バレ55号!母の前で49年ぶり「聖域」更新挑戦

[ 2013年9月12日 06:00 ]

<ヤ・広>6回2死、55号ソロアーチを放つバレンティン

セ・リーグ ヤクルト2-6広島

(9月11日 神宮)
 ついに大記録に並んだ!ヤクルトのウラディミール・バレンティン(29)が11日、広島戦の6回に3試合連発となる今季55号本塁打。1964年の王貞治(巨人)、01年のタフィー・ローズ(近鉄)、02年のアレックス・カブレラ(西武)が持つシーズン最多本塁打のプロ野球記録に並んだ。チーム122試合目での到達は史上最速で、残りは22試合。12日の同戦(神宮)で「聖域」とされる49年ぶりの記録更新に挑戦する。

 「世界の王」に並ぶ55号は神宮の夜空に高々と舞い上がり、ヤクルトファンが待つ右翼席へ飛び込んだ。右翼への本塁打は8月8日に39号を打って以来、約1カ月ぶりで今季9本目。バレンティンは一塁ベース手前で右手を上げた。カリブ海に浮かぶ小さな島国からやってきた怪人が、日本のプロ野球史に名を刻むアーチをかけた。

 「神宮でヤクルトファンの応援する右翼に打てて、これ以上うれしいことはない。世界の本塁打記録を持つ彼(王氏)と肩を並べられてうれしく思う」

 6回2死無走者、大竹が1ボール1ストライクから投じた外角への147キロ直球を振り抜いた。53号から3試合連発。ゆっくりとダイヤモンドを回るバレンティンの足元はストッキングを膝下まで見せるオールドスタイルだった。実はこの日、ユニホームのズボンが短いものしかなく、「王さんも現役時代にやっていた」と教えてくれた相川の長いストッキングを借り「尊敬の意を表すため」と、いつもと違うスタイルで臨んだ。

 オランダ領キュラソー島の出身。3年前、26歳の若さで来日した時は、王貞治の名前すら知らなかった。だが、50本を超えたあたりから注目度が一気に高まり「近づくにつれて記録の偉大さが分かってきた」という。

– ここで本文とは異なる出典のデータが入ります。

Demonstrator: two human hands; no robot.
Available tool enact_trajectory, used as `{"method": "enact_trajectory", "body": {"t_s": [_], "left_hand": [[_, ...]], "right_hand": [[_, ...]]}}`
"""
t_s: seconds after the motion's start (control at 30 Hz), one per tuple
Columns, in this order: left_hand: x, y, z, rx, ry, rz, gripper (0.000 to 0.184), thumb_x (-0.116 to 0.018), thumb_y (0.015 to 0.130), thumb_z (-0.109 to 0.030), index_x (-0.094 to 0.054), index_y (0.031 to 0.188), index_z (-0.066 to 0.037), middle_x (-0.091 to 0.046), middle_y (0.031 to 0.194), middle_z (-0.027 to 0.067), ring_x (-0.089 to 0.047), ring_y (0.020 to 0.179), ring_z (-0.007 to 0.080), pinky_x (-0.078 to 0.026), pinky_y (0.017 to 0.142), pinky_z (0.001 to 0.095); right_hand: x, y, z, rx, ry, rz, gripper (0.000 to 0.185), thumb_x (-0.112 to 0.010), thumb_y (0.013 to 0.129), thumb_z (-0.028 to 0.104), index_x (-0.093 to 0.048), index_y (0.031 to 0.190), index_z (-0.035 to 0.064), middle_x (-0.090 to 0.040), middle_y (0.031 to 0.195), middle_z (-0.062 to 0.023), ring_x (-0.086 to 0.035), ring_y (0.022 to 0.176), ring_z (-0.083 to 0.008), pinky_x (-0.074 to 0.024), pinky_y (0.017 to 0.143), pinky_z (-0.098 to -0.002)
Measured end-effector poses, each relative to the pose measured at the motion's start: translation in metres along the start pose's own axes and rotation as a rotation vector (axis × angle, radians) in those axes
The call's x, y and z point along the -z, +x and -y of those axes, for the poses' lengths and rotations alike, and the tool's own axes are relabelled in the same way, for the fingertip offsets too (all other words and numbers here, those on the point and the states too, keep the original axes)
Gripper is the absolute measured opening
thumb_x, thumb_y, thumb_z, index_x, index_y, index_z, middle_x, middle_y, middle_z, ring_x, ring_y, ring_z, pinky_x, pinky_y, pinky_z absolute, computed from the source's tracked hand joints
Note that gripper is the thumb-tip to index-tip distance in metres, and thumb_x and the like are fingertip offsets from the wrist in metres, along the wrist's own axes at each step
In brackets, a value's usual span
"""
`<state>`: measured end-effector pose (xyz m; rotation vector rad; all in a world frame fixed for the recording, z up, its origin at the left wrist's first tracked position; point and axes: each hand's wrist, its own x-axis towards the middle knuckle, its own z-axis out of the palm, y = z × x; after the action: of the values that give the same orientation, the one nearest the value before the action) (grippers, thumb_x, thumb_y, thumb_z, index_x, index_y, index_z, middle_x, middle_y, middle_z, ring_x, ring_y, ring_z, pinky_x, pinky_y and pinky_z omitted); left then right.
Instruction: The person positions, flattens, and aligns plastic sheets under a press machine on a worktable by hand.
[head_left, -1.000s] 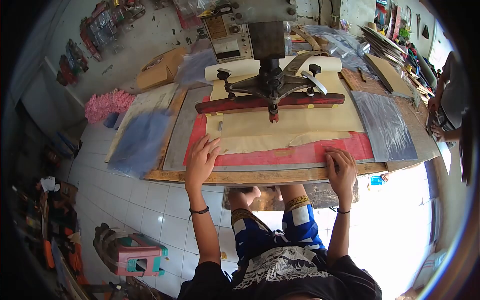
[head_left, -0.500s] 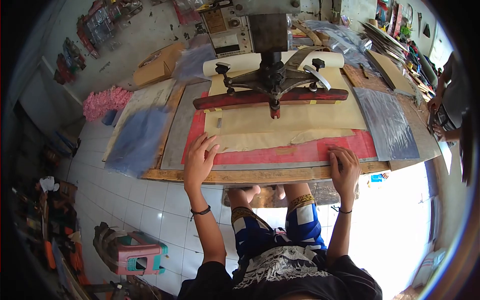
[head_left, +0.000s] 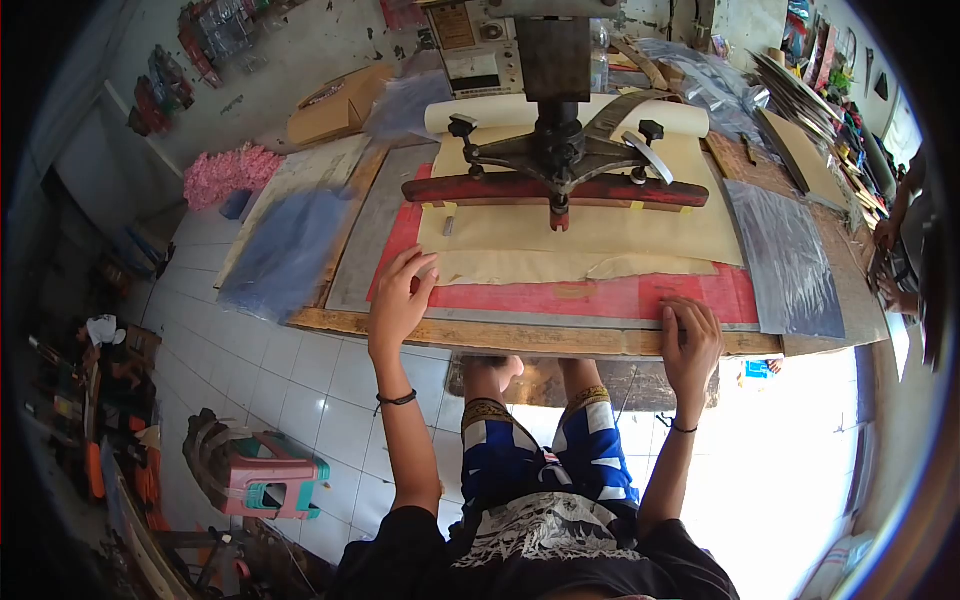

 その一方で「助っ人」としての壁を感じた。「四球攻め」で記録を更新できなかったローズとカブレラの経緯は、当時近鉄のヘッドコーチだった伊勢ヒッティングコーディネーター(HC)から聞いた。「日本人が持っている記録を外国人に破られたくない気持ちも分かる」。8月30日のDeNA戦(神宮)で52号を放ってから5試合ノーアーチ。四球も増え、外角球を強引に引っ張る姿も目立った。しかし「力が入っていたので楽に、コンパクトに打つよう修正した」と練習前は右打ちを繰り返し、外角球をイメージ通りに運んだ。

 12日はオランダ本国のアムステルダムに住む母・アストリットさん(65)が初めて来日する。試合を観戦するのは、レッズ傘下のマイナーでプレーしていた10年以来。母は小さい頃から「頭の形がココナツに似ている」との理由で「ココ」の愛称で呼び、キュラソー島から米国を経て、日本に渡った息子とは週2回は欠かさず連絡を取っているという。

 「インターネットで活躍は見てくれているけど、こんなに記者に囲まれたり、僕がやろうとしていることの重大さは分かっていないと思う。びっくりするだろうね」と笑ったバレンティン。そして「56号を打つ自信はもちろん、ある。母の前で達成できるように頑張りたい」と力を込めた。

 64年に「世界の王」が55本塁打を記録してから約半世紀。数々の助っ人がはね返されてきた大きな壁を、メジャーの高い壁に挫折して来日した男が今、越えようとしている。

 ◆ウラディミール・バレンティン 1984年7月2日、オランダ領キュラソー島生まれの29歳。07年にマリナーズでメジャーデビューし、09年途中にレッズ移籍。メジャー通算170試合で打率.221、15本塁打、52打点。11年にヤクルト入団。11、12年ともに31本塁打を放ち、2年連続本塁打王を獲得。今年6月12日のソフトバンク戦(ヤフオクドーム)で、プロ野球タイ記録の4打数連続本塁打を記録。今春の第3回WBCでは、オランダ代表の主砲として初のベスト4に貢献した。1メートル85、100キロ。右投げ右打ち。年俸は95万ドル(約9500万円)。